→ ASSIGNED TASK
Write out exactly the lines from the first line of the records below through the line that contains "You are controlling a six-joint", and stop there.

(RECORD EXCERPTS)

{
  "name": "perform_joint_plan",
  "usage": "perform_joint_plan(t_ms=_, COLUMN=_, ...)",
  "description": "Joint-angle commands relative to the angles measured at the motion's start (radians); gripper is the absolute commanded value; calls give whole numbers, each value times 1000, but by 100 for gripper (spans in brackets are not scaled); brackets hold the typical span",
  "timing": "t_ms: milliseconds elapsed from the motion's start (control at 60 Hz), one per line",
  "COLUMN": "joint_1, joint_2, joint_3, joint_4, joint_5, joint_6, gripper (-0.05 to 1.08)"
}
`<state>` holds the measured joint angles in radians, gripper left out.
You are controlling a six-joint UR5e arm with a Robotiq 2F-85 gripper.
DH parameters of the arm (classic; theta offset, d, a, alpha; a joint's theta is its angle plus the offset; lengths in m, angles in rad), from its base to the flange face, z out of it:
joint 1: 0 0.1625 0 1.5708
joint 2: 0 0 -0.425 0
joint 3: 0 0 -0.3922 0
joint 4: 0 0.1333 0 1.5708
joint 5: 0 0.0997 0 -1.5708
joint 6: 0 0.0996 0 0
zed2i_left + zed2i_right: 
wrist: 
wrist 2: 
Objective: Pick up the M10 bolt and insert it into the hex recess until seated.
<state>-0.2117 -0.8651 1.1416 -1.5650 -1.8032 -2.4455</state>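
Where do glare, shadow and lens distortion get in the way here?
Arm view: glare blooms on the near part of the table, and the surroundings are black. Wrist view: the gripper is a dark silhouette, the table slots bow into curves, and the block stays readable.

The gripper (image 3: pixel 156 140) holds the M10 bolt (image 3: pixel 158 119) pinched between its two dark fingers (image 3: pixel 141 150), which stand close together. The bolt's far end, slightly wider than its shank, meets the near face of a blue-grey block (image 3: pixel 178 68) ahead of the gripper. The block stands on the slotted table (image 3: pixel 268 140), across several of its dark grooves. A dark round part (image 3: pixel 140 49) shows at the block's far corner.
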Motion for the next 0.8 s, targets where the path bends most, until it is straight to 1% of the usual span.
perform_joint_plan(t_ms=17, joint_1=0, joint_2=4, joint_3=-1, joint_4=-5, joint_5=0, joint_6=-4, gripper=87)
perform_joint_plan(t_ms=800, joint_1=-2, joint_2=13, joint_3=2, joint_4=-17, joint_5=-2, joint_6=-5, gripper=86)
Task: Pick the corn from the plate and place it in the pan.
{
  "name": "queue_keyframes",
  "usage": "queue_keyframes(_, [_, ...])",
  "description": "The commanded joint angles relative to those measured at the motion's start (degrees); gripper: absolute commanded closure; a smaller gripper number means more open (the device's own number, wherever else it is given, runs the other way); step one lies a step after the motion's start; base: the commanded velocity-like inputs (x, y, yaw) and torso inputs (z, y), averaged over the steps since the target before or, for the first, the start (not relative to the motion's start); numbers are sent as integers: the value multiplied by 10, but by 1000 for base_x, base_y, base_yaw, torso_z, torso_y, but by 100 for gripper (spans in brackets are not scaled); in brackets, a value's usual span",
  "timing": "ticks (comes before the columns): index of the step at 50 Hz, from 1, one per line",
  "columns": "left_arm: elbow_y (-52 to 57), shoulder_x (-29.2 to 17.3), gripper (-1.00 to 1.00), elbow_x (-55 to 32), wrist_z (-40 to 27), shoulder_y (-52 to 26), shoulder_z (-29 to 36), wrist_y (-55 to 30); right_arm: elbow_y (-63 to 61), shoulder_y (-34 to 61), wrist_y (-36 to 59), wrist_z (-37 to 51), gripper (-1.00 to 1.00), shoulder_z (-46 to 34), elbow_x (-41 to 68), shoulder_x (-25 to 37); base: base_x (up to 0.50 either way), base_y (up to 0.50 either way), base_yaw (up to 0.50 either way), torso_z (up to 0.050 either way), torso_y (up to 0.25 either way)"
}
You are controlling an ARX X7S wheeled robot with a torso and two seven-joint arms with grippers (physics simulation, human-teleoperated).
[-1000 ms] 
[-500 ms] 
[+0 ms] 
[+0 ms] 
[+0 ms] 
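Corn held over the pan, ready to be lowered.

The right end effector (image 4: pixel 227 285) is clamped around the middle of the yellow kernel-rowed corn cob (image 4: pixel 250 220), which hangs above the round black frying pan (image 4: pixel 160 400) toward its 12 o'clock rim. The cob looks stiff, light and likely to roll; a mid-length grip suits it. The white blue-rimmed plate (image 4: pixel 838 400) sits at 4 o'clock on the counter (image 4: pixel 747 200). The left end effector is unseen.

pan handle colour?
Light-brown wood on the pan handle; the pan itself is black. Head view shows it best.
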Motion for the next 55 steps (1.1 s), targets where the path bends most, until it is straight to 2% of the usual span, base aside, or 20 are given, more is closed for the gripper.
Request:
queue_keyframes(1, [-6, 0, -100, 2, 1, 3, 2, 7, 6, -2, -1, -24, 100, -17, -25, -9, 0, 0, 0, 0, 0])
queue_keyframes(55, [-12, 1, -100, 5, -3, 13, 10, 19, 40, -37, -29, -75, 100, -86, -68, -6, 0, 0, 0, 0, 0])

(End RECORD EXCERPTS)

→ ANSWER SECTION
{
  "name": "perform_joint_plan",
  "usage": "perform_joint_plan(t_ms=_, COLUMN=_, ...)",
  "description": "Joint-angle commands relative to the angles measured at the motion's start (radians); gripper is the absolute commanded value; calls give whole numbers, each value times 1000, but by 100 for gripper (spans in brackets are not scaled); brackets hold the typical span",
  "timing": "t_ms: milliseconds elapsed from the motion's start (control at 60 Hz), one per line",
  "COLUMN": "joint_1, joint_2, joint_3, joint_4, joint_5, joint_6, gripper (-0.05 to 1.08)"
}
`<state>` holds the measured joint angles in radians, gripper left out.
You are controlling a six-joint UR5e arm with a Robotiq 2F-85 gripper.

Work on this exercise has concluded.